## REQUIRED ACTION
Extract exactly those lines that lie between the start of the material and the line with "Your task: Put", including both boundary lines and no others.

(Beginning of DATA BELOW)

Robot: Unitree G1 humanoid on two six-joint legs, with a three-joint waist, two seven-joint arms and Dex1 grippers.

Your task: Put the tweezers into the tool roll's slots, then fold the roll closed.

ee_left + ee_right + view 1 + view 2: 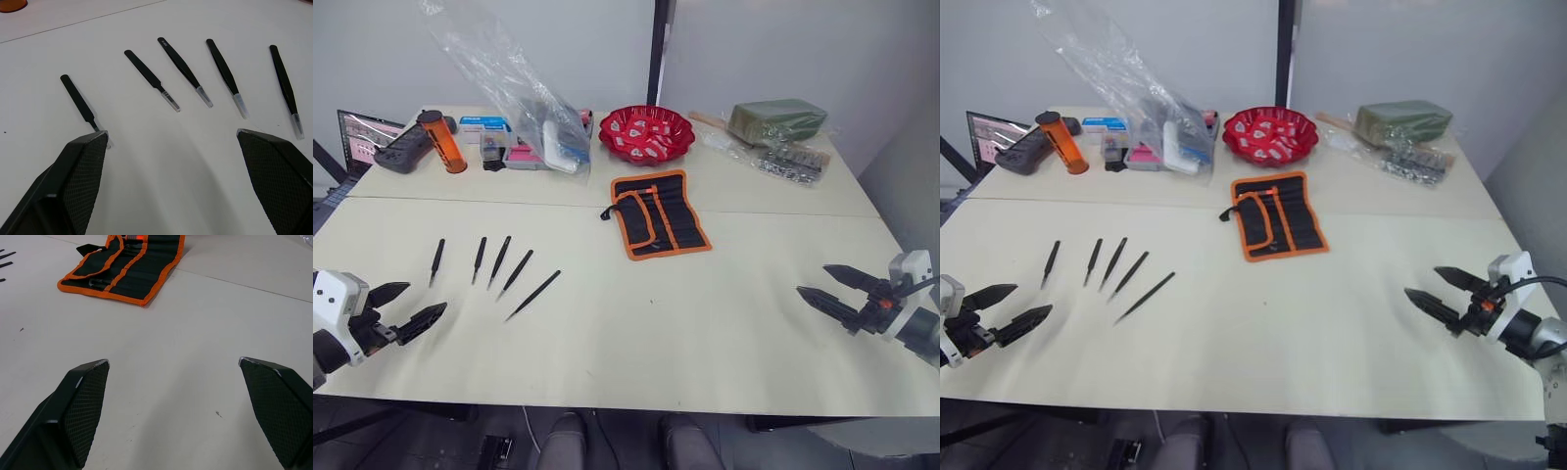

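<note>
**A:** Nothing in hand yet. The left pincer (409, 307), two black wedge fingers, is spread wide and empty, hanging just short of the five slim black pointed metal tweezers (499, 262).

**B:** And where do those sit from the roll?

**A:** Off to the robot's left of the black fabric tool roll with orange edging (658, 214), well apart from it, fanned in a loose row on the pale worktop (636, 333). The one nearest the roll is the long one. The roll itself lies opened out flat, its narrow sewn slots (674, 219) facing up, with a red scalloped bowl (646, 134) just behind it.

**B:** The other arm?

**A:** The right pincer (836, 290) is also wide open with nothing in it, well off to the roll's right.

**B:** So what worries you?

**A:** Those tweezers lie dead flat and thin. I'd say broad fingers could skid off one or nudge its neighbour, since the middle three lie close together. Then the slots: narrow mouths on soft fabric. A tip arriving off-angle could push the roll along rather than go in, unless the other pincer pins it.

**B:** Any writing you can make out?

**A:** One tweezer has a tiny pale mark near its blunt end, too small to read. Nothing legible on the roll.
</note>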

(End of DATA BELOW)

## EXERCISE OUTPUT
Robot: Unitree G1 humanoid on two six-joint legs, with a three-joint waist, two seven-joint arms and Dex1 grippers.

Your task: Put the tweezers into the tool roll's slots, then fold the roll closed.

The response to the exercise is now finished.